Aus für Bettina Wilhelm: Die Kandidatin der SPD hat ihre Bewerbung um das Oberbürgermeisteramt in Stuttgart zurückgezogen. Das Ergebnis hatte ihre Erwartungen nicht erfüllt. Eine Weiterempfehlung sprach sie für keinen anderen Kandidaten aus.

Chefredaktion : Holger Gayer (hog)

Stuttgart - Das Bewerberfeld um das Amt des Oberbürgermeisters in Stuttgart ist um einen prominenten Namen ärmer. Die von der SPD nominierte Bettina Wilhelm zog am Montag ihre Kandidatur zurück. „Ich werde zum zweiten Wahlgang nicht mehr antreten“, sagte die 48-jährige Verwaltungsspezialistin, die wieder ihren Posten als Erste Bürgermeisterin in Schwäbisch Hall einnehmen wird. Gleichzeitig hat Wilhelm ihren Anhängern keinen Kandidaten für die Neuwahl am 21. Oktober empfohlen. Anders die Stuttgarter SPD: Sie empfiehlt nun Fritz Kuhn zu wählen. Im ersten Wahlgang am Sonntag hatte Wilhelm nur 15,1 Prozent der Wähler von sich überzeugen können. Mit diesem historisch schlechten Ergebnis für die Stuttgarter Sozialdemokraten war sie auf Rang drei gelandet – hinter dem Grünen Fritz Kuhn (36,5 Prozent) und Sebastian Turner, der von CDU, FDP und Freien Wählern unterstützt wird und 34,5 Prozent erreichte.

 

Wahlergebnis sorgt für Verwunderung

Nach Wilhelms Rückzug sieht die SPD keinen Grund für weitere Konsequenzen. Der Kreisvorsitzende Dejan Perc fragte sich zwar, „warum wir es nicht geschafft haben, bei den Wählern als echte Alternative angesehen zu werden“, das Wählerpotenzial der Genossen liege aber bei mehr als den erreichten 15,1 Prozent. Die Kandidatin sei gut gewesen, es habe auch nicht an Unterstützung aus der Partei gefehlt, meinte der SPD-Landeschef und Vizeministerpräsident Nils Schmid. Er sehe „im Nachhall der Debatte um Stuttgart 21“ die wichtigste Ursache für die Niederlage. Deutliche Worte fand der Chef des Mietervereins und frühere SPD-Landtagsabgeordnete Rolf Gaßmann. „Mit ihren sozialen Positionen hatte Bettina Wilhelm nicht den Rückhalt der Fraktion“, monierte er und warf den Genossen im Gemeinderat vor, das Thema Wohnungspolitik „ohne Not aufgegeben zu haben“.
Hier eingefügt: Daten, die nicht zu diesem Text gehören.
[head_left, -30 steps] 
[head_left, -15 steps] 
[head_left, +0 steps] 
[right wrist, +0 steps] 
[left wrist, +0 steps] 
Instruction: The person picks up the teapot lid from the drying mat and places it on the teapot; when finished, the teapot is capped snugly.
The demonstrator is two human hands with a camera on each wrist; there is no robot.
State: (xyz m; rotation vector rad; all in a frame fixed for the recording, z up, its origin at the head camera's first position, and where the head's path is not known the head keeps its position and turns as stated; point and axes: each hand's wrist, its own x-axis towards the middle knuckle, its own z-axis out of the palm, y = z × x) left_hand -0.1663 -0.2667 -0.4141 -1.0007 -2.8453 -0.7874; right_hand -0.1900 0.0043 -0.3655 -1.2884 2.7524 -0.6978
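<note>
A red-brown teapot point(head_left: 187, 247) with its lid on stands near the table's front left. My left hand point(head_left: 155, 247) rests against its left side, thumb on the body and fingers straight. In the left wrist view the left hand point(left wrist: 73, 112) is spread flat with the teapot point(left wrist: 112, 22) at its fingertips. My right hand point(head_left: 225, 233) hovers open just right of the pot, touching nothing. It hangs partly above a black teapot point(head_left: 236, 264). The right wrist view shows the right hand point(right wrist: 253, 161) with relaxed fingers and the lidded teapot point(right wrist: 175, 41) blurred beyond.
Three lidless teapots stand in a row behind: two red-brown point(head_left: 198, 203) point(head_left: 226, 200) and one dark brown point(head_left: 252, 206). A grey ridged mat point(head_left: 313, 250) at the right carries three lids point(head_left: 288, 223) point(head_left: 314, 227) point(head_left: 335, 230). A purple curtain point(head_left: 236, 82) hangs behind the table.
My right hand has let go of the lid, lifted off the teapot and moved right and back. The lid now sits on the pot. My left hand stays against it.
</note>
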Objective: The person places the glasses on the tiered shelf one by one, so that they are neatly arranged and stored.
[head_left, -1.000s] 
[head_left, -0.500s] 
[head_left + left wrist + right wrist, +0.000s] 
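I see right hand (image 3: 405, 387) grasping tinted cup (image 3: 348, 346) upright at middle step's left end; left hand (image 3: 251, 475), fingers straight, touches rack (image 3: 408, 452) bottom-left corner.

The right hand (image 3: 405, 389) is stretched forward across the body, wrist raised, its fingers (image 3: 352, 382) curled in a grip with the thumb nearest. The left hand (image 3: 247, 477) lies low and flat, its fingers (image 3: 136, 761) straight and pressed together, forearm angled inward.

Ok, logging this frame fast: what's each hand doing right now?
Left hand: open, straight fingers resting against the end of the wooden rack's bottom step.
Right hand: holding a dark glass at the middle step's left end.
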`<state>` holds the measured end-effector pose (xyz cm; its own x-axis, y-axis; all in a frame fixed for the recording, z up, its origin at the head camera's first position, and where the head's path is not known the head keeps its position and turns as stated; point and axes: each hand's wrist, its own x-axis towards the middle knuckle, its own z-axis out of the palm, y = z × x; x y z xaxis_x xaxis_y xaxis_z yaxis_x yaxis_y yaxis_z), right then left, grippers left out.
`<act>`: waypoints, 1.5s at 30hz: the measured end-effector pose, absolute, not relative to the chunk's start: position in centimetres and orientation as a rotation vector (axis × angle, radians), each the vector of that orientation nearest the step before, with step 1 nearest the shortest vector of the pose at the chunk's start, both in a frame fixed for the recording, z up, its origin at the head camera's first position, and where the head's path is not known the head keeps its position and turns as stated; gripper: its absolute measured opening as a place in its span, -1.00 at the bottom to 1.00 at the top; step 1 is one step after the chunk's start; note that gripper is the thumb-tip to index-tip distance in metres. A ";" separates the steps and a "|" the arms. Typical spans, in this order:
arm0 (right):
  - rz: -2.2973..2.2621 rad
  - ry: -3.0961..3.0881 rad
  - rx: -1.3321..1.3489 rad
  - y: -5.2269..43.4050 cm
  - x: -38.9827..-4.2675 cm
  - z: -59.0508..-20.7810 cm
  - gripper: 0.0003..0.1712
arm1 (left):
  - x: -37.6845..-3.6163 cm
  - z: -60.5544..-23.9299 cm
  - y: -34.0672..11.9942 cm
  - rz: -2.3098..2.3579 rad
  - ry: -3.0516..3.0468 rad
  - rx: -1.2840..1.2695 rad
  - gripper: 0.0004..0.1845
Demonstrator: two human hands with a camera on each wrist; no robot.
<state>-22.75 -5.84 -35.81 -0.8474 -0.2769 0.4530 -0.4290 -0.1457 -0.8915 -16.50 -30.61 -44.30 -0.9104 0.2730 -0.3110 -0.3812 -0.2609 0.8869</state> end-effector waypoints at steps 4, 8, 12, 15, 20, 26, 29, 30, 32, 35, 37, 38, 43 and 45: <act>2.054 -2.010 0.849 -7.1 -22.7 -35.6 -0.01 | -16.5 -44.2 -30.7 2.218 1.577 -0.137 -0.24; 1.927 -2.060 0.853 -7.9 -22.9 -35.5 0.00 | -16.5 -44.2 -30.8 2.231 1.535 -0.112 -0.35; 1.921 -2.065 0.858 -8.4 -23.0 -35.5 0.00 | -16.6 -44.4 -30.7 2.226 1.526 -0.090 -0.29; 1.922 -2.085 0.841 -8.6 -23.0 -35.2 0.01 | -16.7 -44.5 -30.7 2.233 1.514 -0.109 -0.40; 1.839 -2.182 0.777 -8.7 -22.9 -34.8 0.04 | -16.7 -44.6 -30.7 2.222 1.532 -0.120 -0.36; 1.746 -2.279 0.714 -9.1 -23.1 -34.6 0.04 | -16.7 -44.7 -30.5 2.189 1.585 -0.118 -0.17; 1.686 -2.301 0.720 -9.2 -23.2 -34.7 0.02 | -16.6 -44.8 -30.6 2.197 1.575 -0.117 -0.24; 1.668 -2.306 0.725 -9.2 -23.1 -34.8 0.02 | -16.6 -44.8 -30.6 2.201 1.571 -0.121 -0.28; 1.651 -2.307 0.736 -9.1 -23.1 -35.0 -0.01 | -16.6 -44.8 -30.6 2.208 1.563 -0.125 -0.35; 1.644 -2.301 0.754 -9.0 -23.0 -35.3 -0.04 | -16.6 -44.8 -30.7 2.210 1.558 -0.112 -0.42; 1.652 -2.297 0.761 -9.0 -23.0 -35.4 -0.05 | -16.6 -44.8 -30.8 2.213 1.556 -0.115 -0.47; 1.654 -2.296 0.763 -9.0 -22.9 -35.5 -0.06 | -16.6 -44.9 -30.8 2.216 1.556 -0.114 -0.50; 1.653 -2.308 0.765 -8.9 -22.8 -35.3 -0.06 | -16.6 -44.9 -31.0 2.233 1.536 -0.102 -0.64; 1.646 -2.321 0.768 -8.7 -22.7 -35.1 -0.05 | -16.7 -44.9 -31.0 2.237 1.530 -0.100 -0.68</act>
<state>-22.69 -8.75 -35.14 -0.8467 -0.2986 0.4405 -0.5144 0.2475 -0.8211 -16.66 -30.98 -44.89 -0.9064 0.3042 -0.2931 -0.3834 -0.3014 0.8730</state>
Kuhn wird als Favorit gehandelt

Unterdessen verschärft sich der Ton unter den verbliebenen Kandidaten Turner und Kuhn. Turners Versuch, sich als unabhängiger Bewerber zu präsentieren, sei gescheitert, sagte Kuhn. Auch in Wirtschaftsfragen sei der Unternehmer nicht kompetenter. Den hiesigen Mittelständlern sei es sogar suspekt, wenn jemand mit Anfang 40 seinen Betrieb verkaufe „und auf Rentner“ mache. Turner konterte mit der Einschätzung: „Viele Stuttgarter wollen keinen grünen OB“, sondern einen, der den Bau von Stuttgart 21 nicht weiter verschleppe. CDU-Landeschef Thomas Strobl warnte sogar vor einem Scheitern des Bahnprojekts: „Mit einem Grünen in der Villa Reitzenstein und einem Grünen als Oberbürgermeister stirbt Stuttgart 21.“

Führende Wahlforscher bezweifeln dagegen, dass Turner seinen Rückstand noch aufholen kann. „Alle Vorteile liegen nun bei Fritz Kuhn“, sagte Frank Brettschneider von der Universität Hohenheim.